Comment avancer dans l’existence avec une mère qu’Hildur ne voit plus depuis son adolescence et qui lui fait dire en apprenant sa mort,

qui était cette femme ? Ce n’était pas ma mère. Pourtant elle m’avait mise au monde. Voila pourquoi il m’arrive de l’appeler maman. Je la vénère et je la crains, comme le dieu Shiva qui façonne et défait toute chose.

Comment faire avec ? Comment faire sans ?

La seule chose qui compte, c’est que Siggy est passée dans l’au-delà et qu’elle n’en reviendra pas.

Vie chaotique, vie de lombric pour Hildur, jeune archéologue séparée de sa boussole détraquée de mère, qui lui indiquait la direction opposée à prendre. Où aller maintenant que Siggy n’est plus ?
Continuer de fuir le réel ? Convoquer les souvenirs peuplés de fantômes ? Les rêveries et leurs étranges habitants ? Prolonger les ruminations ? Encore la colère, la honte ?

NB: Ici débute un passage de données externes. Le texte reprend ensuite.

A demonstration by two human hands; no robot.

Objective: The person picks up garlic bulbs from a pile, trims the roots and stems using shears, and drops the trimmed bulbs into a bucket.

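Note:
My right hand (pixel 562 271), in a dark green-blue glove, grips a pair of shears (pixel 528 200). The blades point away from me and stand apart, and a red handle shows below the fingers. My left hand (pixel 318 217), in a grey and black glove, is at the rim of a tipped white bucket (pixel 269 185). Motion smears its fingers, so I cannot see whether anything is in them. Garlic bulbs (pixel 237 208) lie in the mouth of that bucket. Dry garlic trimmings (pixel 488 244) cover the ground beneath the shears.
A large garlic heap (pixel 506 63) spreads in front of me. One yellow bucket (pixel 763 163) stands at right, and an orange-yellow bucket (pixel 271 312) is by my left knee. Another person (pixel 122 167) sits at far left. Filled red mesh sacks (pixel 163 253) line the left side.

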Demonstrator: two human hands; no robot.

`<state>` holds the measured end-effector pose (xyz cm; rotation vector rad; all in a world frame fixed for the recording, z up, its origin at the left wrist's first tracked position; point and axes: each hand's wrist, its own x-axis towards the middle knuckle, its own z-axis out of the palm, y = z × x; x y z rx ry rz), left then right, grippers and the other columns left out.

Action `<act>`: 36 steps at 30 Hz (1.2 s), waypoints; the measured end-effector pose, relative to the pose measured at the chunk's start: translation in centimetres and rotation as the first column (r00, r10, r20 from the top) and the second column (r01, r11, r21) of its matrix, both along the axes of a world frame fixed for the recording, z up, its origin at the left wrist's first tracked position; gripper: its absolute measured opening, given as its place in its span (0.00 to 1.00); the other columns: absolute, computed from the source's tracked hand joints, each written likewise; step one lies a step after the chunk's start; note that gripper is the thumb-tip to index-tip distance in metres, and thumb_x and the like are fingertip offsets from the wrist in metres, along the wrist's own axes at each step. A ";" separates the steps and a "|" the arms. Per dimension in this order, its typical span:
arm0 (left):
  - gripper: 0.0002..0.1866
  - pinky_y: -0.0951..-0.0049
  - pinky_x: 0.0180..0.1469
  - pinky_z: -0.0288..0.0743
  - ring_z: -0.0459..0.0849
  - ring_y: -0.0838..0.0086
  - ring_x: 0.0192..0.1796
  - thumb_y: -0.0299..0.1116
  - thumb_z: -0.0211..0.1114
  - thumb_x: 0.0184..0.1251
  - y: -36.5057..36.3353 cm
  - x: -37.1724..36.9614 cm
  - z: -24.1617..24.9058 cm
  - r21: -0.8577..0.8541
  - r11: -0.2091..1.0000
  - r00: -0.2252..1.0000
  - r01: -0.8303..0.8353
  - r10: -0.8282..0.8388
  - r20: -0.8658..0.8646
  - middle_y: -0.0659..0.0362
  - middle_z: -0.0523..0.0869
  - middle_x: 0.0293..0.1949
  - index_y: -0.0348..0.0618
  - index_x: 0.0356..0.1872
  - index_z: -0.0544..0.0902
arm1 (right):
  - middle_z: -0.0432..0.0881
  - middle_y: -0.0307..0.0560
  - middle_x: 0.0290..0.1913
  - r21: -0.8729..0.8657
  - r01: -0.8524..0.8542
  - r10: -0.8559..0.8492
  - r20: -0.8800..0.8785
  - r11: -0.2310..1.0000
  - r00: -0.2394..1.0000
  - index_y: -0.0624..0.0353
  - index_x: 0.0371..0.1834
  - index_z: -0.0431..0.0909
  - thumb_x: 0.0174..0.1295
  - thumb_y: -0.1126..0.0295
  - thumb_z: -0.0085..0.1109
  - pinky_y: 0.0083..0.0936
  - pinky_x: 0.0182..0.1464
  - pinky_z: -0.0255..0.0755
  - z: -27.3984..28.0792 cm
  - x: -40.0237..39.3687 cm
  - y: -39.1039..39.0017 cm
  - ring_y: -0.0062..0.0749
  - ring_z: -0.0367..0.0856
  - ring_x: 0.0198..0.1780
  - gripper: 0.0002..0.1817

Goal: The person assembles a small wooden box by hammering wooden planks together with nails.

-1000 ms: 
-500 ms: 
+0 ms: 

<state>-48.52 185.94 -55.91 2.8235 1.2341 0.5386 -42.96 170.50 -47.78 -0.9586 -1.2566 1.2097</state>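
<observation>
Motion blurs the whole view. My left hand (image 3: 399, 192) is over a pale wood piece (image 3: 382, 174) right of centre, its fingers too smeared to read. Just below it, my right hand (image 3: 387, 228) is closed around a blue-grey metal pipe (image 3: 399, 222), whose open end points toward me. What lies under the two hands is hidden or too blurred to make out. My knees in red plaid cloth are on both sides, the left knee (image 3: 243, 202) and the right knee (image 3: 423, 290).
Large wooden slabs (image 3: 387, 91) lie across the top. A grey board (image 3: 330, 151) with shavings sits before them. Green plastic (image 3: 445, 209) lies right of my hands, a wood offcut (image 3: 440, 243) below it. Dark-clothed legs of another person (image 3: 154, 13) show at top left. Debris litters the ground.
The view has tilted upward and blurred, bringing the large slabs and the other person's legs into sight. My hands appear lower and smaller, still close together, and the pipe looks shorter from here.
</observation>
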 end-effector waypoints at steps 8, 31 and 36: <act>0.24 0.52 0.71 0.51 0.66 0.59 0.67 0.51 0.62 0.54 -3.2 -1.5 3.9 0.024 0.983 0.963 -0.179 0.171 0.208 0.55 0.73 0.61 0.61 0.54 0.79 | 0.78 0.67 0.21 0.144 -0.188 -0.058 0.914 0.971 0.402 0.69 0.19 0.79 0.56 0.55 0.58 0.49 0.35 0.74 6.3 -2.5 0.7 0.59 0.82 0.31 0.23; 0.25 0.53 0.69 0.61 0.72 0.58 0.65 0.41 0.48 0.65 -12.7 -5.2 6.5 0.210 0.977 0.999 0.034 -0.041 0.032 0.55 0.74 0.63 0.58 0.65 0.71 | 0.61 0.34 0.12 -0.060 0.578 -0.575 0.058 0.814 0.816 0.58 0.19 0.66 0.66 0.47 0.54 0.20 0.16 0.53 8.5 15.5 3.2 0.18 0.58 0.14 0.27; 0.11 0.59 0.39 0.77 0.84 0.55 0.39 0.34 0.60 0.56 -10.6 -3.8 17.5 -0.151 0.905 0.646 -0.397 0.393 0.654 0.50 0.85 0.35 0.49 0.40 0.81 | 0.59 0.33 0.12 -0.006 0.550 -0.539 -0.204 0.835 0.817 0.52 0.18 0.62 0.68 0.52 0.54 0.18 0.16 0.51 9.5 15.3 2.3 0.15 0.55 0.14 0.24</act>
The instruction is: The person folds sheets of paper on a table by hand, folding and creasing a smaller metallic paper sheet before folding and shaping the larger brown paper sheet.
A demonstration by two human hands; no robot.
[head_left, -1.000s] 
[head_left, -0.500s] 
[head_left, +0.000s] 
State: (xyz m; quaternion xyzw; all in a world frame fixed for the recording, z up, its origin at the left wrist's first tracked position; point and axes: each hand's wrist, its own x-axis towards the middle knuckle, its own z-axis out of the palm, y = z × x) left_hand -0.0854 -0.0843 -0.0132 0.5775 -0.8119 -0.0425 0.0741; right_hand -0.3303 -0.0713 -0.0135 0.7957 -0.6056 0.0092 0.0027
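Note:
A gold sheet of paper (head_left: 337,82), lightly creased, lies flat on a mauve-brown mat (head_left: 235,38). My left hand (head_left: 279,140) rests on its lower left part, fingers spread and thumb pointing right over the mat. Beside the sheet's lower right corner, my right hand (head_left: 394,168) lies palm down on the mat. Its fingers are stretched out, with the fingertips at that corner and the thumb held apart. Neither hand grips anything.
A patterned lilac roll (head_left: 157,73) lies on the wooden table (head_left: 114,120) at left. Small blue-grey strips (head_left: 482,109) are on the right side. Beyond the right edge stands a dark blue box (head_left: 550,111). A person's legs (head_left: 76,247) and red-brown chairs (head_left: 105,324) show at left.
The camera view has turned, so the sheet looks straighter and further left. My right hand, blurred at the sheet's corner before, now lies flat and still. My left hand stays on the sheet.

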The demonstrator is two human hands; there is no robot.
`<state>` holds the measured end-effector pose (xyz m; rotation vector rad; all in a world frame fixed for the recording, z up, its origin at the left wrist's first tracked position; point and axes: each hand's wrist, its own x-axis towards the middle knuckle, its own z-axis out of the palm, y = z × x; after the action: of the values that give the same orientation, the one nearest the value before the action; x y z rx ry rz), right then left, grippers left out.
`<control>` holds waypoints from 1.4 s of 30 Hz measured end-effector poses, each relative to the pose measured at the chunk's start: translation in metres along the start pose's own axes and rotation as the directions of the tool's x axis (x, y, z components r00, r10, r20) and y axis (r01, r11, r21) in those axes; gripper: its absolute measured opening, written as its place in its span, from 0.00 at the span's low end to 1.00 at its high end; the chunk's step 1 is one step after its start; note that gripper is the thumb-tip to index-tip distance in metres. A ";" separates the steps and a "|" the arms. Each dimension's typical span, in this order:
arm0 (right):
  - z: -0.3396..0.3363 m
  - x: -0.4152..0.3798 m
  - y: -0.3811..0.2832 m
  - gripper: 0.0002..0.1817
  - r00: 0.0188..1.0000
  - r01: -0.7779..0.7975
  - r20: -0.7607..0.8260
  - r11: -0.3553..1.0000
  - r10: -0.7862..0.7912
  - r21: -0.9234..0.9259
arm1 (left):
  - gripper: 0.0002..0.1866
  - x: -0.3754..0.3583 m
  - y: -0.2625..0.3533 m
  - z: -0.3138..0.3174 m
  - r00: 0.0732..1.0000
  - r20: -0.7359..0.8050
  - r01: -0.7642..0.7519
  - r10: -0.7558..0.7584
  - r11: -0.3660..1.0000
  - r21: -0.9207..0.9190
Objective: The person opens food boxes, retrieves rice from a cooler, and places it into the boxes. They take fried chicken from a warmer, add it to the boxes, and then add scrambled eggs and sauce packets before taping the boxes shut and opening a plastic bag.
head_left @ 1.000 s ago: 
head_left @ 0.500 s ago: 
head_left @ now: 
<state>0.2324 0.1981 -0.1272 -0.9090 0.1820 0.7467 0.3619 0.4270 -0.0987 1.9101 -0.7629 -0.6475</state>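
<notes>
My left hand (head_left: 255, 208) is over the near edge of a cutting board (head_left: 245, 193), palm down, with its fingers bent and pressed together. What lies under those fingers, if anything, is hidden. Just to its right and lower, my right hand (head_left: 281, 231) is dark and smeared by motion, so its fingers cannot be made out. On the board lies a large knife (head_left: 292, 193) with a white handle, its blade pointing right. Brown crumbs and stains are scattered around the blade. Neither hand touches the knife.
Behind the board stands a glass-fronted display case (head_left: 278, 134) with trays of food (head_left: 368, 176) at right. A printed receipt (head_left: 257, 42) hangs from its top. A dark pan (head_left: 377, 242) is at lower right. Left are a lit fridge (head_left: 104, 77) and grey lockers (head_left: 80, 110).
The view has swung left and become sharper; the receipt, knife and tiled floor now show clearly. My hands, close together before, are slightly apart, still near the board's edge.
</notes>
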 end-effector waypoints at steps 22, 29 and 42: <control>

Mais d’abord, se rendre sur l’île Flatey, point minuscule posé au large de l’Islande où ont lieu les funérailles de Siggy. S’y trouve aussi la maison qu’elle a léguée à sa fille, un modeste cabanon jaune où elle a passé le reste de sa vie…

Le premier roman de la jeune islandaise Soffia Bjarnadottir a ceci de puissant que le mal de vivre d’Hildur y est très palpable. L’humour et la dérision servis avec talent font le reste. Ouf !
Des images insolites, parfois dérangeantes se cristallisent autour du deuil de cette mère fantasmée. Explosion des émotions, des douleurs enfouies qu’Hildur semble pouvoir exprimer enfin. Et cette fois, pour mieux s’en défaire.

Un roman sensible où l’espoir est permis, où la poésie s’immisce, tout comme la vie qui palpite en lueurs lointaines et étincelantes dans le regard de David… Et nous suivons cette éclaircie émus et séduits jusqu’à la dernière page.

 

J’ai toujours ton cœur avec moi
Soffia Bjarnadottir,
éditions Zulma, 2016
traduit de l’islandais par Jean-Christophe Salaün,
141 p.

Extrait

La pluie est d’une compagnie plutôt agréable. Les gouttes tombent à une cadence régulière et l’on peut s’y raccrocher. Sous leur rythme hypnotique, je me demande s’il arrive que l’on souffre d’un stress post-traumatique toute sa vie, depuis l’enfance jusqu’aux vieux jours. Si cela peut prendre la forme d’un état permanent. Le dieu de l’orage Indra m’a sûrement à l’œil depuis la naissance. Lorsque je l’entends m’appeler depuis le ciel, qu’il en déchire la voûte, je me sens étrangement heureuse de vivre juste en dessous.